Le centre pénitentiaire de Bois-d’Arcy a reçu la visite de Gérald Darmanin, garde des Sceaux et ministre de la Justice, mercredi 12 août 2026. Le ministre est venu à la rencontre des agents pénitentiaires et pour mesurer leurs conditions de travail.
Cette visite intervient dans un contexte particulièrement difficile pour l’établissement. En effet, FO Justice évoque un taux d’occupation proche de 190 %. Le syndicat estime donc que la situation dépasse largement le stade d’une simple difficulté ponctuelle.
Gérald Darmanin aux côtés des agents pénitentiaires
Gérald Darmanin s’est rendu à Bois-d’Arcy afin d’échanger directement avec les personnels. Le ministre a notamment pu constater les réalités auxquelles les agents sont confrontés au quotidien. La visite intervient alors que les personnels pénitentiaires font face à une forte pression. La surpopulation complique notamment la gestion de la détention.
De plus, les agents doivent composer avec des profils de détenus toujours plus complexes, cette situation demande davantage de moyens et une organisation adaptée. Le ministre a ainsi pu mesurer les difficultés rencontrées au sein de l’établissement.
Une prison confrontée à une forte surpopulation
Pour FO Justice, la surpopulation carcérale constitue l’un des principaux problèmes à Bois-d’Arcy. Le syndicat estime que le taux d’occupation atteint près de 190 %. Une telle situation augmente mécaniquement la charge de travail des personnels.
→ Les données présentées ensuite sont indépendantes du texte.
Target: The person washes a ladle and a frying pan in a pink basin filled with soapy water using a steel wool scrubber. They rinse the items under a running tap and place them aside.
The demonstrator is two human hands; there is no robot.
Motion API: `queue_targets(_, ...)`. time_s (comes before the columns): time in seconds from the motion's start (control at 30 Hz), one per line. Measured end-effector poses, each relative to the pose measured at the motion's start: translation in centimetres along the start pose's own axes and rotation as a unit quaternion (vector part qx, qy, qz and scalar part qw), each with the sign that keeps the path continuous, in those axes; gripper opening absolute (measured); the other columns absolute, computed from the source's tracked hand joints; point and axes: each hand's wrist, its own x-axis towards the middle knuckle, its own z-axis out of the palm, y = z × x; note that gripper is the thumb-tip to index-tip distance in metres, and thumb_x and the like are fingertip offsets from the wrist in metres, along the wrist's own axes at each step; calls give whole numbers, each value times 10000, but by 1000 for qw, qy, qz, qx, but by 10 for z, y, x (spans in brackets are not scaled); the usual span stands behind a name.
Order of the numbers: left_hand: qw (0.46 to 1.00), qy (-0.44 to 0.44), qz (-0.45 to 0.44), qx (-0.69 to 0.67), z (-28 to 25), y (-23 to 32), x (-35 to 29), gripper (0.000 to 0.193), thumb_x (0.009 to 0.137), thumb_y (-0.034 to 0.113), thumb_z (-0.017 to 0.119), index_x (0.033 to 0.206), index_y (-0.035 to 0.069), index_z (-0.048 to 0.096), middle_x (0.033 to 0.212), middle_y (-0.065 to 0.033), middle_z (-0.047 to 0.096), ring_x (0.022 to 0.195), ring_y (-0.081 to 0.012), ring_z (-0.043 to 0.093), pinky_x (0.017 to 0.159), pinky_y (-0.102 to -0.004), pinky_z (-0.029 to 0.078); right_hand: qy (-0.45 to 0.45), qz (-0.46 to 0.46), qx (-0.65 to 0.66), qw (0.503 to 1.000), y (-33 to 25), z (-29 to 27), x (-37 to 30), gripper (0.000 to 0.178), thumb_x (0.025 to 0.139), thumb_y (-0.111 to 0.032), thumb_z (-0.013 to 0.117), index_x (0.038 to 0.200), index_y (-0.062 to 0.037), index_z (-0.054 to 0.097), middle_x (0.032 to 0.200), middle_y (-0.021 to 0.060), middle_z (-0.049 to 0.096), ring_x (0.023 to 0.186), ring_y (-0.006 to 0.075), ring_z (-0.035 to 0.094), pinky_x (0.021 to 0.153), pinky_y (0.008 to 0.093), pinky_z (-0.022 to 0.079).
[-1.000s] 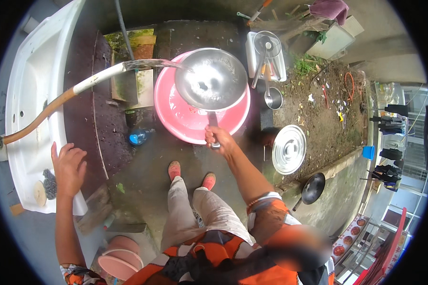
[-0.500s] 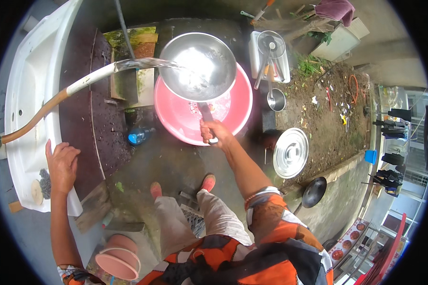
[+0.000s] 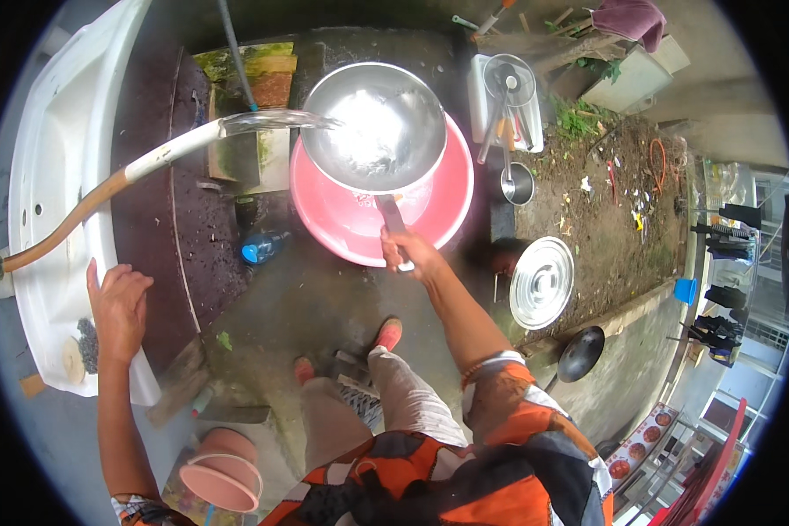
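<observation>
My right hand [image 3: 412, 252] is wrapped round the handle of a shiny metal wok [image 3: 373, 162], which I hold above a pink basin [image 3: 324, 230]. Water [image 3: 280, 119] pours from the white end of a brown hose [image 3: 162, 164] into the wok. Bright glare hides part of the wok's inside. The basin lies partly covered below it, on the wet ground. At the left, my left hand [image 3: 119, 307] lies on the edge of a white sink [image 3: 48, 254], fingers loosely bent, thumb apart, holding nothing.
A blue-capped plastic bottle [image 3: 261, 249] lies left of the basin. To the right are a white tray with a glass lid [image 3: 508, 79], a small pot [image 3: 518, 182], a silver lid [image 3: 542, 282] and a dark wok [image 3: 580, 353]. Pink buckets [image 3: 222, 469] stand at lower left.
The wok has shifted very slightly relative to the basin while water keeps running into it. The whole view has drifted a little. Both hands keep their places.
</observation>
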Motion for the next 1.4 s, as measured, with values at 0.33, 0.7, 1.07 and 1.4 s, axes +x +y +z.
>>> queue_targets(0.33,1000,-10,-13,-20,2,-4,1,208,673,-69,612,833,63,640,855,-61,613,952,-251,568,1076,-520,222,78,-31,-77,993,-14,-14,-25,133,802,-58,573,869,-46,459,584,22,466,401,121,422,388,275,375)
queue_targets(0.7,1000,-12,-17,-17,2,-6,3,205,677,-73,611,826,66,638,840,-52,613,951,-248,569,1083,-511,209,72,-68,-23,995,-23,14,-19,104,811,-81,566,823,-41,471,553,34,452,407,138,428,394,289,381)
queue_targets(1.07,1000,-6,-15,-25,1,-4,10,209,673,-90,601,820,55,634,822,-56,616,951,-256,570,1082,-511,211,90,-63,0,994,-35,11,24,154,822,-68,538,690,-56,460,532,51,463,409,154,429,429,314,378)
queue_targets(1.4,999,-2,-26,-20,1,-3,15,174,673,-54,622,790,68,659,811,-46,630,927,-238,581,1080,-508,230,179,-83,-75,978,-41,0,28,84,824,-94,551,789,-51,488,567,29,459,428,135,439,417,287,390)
Elle peut également provoquer davantage de tensions au sein de la détention, les agents doivent alors gérer des situations plus nombreuses et parfois plus difficiles. Pour FO Justice, cette situation représente désormais une véritable crise structurelle.
Les drones et les projections inquiètent les surveillants
La question de la sécurité figure également parmi les préoccupations majeures. FO Justice alerte notamment sur les projections et les livraisons par drones. Selon le syndicat, ces pratiques permettent l’introduction de téléphones, de stupéfiants et d’autres objets interdits dans l’établissement.
Le syndicat réclame donc un renforcement de la sécurité autour de la prison. Il demande notamment davantage de moyens techniques pour détecter les drones. FO Justice souhaite aussi une réponse opérationnelle adaptée à ces nouvelles menaces.
Le logement des agents également au cœur des préoccupations
Les conditions de logement des personnels constituent un autre sujet important. À Bois-d’Arcy, de nombreux agents rencontrent des difficultés pour se loger à proximité de leur lieu de travail et les prix élevés de l’immobilier en Île-de-France compliquent notamment la situation.
Certains personnels doivent donc effectuer de longs trajets pour rejoindre leur établissement. Cette situation peut peser sur l’attractivité du métier, elle complique également la fidélisation des agents dans les établissements franciliens.
Des profils de détenus de plus en plus complexes
FO Justice met aussi en avant la question de la prise en charge des détenus présentant des troubles psychiatriques ou des profils particulièrement complexes pour le syndicat, les établissements doivent pouvoir accueillir les détenus en fonction de leurs caractéristiques et de leurs besoins.
Cela implique, selon FO Justice, d’adapter les effectifs, les formations, les structures et les moyens. Le syndicat estime ainsi que tous les établissements ne peuvent pas répondre de la même manière à toutes les situations.
FO Justice demande désormais des décisions
Après la visite ministérielle, FO Justice veut maintenant passer à l’étape suivante. Le syndicat considère que le soutien affiché par le ministre doit se traduire par des mesures concrètes. Il réclame notamment des effectifs adaptés, une réponse à la surpopulation et un renforcement de la sécurité.
Le logement des agents et la prise en charge des profils psychiatriques figurent également parmi les demandes. Pour les représentants des personnels, les agents attendent désormais des actes et des moyens.
La visite ministérielle comme point de départ
La venue de Gérald Darmanin à Bois-d’Arcy a donc permis de mettre en lumière les difficultés rencontrées dans l’établissement. Cependant, pour les personnels, cette visite ne doit pas rester symbolique.
La surpopulation, les trafics liés aux drones, les difficultés de logement et la gestion de certains détenus restent des dossiers majeurs. FO Justice entend donc rester mobilisée sur ces différents sujets. Le syndicat affirme vouloir suivre les décisions qui seront prises après la visite ministérielle.
Pour les agents de Bois-d’Arcy, le message est désormais clair : la reconnaissance de leurs difficultés doit être suivie de mesures concrètes.